MMM which never advertised when the man himself was still at its helm, find itself supremely well served with ads for the H&M collaboration shot by British photographer Sam Taylor-Wood. In the words of the British photographer herself: “I wanted to create an atmosphere that was both quiet and still. That each person was in their own emotional and physical thought space. A world away from the heady atmosphere of the usual urban noise." Once more, the brand was entering a previously virgin territory as never before they made advertisings which is one of the basic visual premises for selling a brand.

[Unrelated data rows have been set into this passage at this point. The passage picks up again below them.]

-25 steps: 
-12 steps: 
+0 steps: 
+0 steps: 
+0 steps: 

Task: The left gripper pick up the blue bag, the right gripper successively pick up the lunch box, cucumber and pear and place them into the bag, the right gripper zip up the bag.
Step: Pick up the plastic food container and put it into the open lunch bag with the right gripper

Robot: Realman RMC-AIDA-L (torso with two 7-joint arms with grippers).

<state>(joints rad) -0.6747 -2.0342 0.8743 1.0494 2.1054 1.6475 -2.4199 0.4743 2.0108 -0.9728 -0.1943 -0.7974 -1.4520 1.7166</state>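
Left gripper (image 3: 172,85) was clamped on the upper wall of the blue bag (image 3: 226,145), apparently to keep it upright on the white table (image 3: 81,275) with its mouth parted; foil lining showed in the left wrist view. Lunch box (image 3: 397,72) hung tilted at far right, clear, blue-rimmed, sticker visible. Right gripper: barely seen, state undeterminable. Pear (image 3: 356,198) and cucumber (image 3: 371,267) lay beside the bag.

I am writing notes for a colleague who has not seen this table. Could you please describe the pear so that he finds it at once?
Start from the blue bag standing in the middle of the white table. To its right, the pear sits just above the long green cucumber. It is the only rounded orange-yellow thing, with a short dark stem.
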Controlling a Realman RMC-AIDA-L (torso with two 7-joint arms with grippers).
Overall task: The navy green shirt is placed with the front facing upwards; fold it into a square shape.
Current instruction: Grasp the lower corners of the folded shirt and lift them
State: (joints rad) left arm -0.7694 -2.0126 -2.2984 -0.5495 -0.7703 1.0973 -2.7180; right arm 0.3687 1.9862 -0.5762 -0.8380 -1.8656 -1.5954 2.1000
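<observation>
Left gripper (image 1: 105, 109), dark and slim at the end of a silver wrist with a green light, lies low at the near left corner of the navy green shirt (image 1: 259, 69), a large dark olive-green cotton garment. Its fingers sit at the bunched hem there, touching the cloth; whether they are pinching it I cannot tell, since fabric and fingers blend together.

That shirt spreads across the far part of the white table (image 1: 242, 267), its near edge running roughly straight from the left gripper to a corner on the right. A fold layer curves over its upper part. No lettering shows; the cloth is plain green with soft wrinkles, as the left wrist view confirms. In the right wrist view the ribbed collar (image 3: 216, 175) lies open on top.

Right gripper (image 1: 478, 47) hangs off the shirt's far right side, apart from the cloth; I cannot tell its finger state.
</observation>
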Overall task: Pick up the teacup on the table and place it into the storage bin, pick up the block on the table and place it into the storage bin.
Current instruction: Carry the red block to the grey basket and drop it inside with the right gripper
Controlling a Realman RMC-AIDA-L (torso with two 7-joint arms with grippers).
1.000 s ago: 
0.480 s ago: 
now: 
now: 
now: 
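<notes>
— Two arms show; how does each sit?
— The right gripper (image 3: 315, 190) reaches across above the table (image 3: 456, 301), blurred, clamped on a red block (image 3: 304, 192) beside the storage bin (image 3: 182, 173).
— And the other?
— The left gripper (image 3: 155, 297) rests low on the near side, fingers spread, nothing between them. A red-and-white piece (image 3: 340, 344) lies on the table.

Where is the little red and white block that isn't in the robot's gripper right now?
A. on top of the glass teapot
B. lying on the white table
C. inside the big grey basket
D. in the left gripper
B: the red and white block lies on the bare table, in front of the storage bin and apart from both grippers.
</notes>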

But MMM is mostly about minimalism, white color, recycling clothes, paint splattering, and anti-branding going as far dressing their designers in white lab coats and not appointing a successor to the founder when he left, so it would be interesting how H&M are going to do their window displays, and point of sale dress-up. In other words, how is H&M going to brand the anti-brand?
Pick a number between 0 and 23 and you might have the answer! Actually, the answer is 15(th of November when the collection hits the stores).
Right? H(&)MMMM…….. Stands for perplexity over H&M and MMM.

*various pieces of information for this blog post were taken from open sources on the net.